Hebdo Blog : La psychose ordinaire est-elle une catégorie que vous utilisez dans votre approche clinique au CPCT ?
Geneviève Cloutour-Monribot : C’est effectivement une notion qui a un tel succès, si l’on peut dire, que l’écueil à éviter était celui de voir de la psychose ordinaire partout et d’en faire un pseudo diagnostic ou un concept peu élaboré, faute d’en classifier très précisément les coordonnées dans chaque cas.
Donc : comment utiliser cette catégorie, avec l’immense ouverture qu’elle a pu apporter ?
Ce qui est intéressant dans l’expérience du CPCT Adolescents, c’est justement de repérer – au-delà du grand désordre produit par la puberté et dont les manifestations sont variables – ces petits indices discrets d’un autre désordre et d’une toute autre déconnection.
Et en cela, tous les travaux dont nous disposons sur la psychose ordinaire sont d’un grand apport.
Par exemple, si certains adolescents usent du signifiant « bizarre » pour tenter de nommer leur malaise et leur perte de repères, c’est à distinguer de la bizarrerie d’un petit phénomène élémentaire ou d’un indice de langage d’où peut se déduire la psychose.
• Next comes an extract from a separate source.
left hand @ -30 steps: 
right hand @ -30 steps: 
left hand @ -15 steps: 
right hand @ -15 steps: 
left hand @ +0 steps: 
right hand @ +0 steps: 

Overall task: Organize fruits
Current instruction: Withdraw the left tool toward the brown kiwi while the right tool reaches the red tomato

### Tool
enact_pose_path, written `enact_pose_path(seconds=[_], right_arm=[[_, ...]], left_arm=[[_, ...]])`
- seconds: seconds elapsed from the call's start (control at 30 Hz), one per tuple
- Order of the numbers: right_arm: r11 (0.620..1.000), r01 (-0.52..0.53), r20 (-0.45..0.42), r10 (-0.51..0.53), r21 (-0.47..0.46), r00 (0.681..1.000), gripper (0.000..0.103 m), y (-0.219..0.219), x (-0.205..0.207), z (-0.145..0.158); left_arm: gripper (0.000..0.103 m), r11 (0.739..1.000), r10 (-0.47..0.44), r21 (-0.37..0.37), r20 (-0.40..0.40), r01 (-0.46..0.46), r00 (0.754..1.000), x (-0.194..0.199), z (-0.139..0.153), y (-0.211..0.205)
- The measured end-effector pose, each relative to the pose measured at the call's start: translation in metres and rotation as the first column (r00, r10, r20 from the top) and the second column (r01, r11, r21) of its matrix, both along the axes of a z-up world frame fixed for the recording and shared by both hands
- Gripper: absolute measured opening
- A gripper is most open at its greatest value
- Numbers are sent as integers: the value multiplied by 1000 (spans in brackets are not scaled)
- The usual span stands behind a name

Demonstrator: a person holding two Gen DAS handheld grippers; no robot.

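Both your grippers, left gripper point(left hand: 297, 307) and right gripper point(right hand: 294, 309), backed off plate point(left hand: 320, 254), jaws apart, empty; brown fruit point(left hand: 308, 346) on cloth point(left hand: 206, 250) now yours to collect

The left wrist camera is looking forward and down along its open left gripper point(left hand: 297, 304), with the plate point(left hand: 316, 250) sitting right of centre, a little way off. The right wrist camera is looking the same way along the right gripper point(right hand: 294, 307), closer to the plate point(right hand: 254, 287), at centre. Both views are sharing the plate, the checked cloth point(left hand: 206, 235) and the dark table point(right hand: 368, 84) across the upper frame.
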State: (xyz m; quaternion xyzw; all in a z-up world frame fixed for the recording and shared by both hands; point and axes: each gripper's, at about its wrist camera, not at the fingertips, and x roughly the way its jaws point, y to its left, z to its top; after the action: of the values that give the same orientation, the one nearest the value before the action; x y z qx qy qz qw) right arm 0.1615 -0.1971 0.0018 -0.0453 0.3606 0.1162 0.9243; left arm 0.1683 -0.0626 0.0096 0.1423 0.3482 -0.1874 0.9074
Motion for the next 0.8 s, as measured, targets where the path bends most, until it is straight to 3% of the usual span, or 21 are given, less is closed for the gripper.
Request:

La psychose ordinaire contribue alors à une plus grande finesse de l’approche clinique.
H. B. : Eric Laurent écrivait dans un article paru dans Mental n°29 que la psychose ordinaire était « le nom donné à un programme de travail, à une enquête, une orientation… [1]». Quel trajet parcouru, en effet, depuis la forclusion du Nom-du-Père, comme seul repère dans l’approche de la psychose ! Diriez-vous que le CPCT ado participe à cette recherche et comment ?
G. C.-M. : La rencontre avec des adolescents – quand elle se produit – se fait sur fond de perte ou de fragilisation des appuis antérieurement établis, dans leur incompatibilité avec la chose sexuelle. Et les moyens dont dispose alors le sujet, et sur lesquels nous enquêtons, orientent non seulement la pertinence du traitement, suite aux consultations, mais aussi le repérage, en cours de traitement, des diverses formes de stabilisation, éphémères ou pas, et plus ou moins coûteuses pour maintenir un lien social.
Le dispositif CPCT se rapproche donc d’un laboratoire de recherche sur la psychose ordinaire au moins à deux niveaux : à la fois pour différencier les effets de forclusion propres à la psychose des inventions langagières des adolescents et des maniements de leur image, et à la fois pour rendre compte de la multiplicité extraordinaire des formes de nomination, véritable objection aux refuges identitaires.
H. B. : Comment entendez-vous les mots de J.-A. Miller dans le Quarto n°94 « Effets retour sur la psychose ordinaire » : la psychose ordinaire est une catégorie épistémique ?
G. C.-M. : Effectivement, Jacques-Alain Miller indique que la psychose ordinaire relève davantage d’une catégorie épidémique qu’objective et c’est en cela, dit-il, qu’elle intéresse notre savoir. Mais elle n’est pas sans lien non plus avec les catégories cliniques des formes de psychoses que sont la schizophrénie et la paranoïa. Et pourquoi pas lui donner aussi une dimension politique, dans la mesure où l’ouverture apportée par cette catégorie répond aux nouveaux malaises contemporains.
Cette contemporanéité contribue à un élan épistémique, comme chaque fois que les choses ne sont plus comme avant, et que se présentent de nouveaux outils de travail tels que ceux fournis par la notion de psychose ordinaire.
[1] Laurent E., « La psychose ou la croyance radicale au symptôme », Mental °29, p. 72.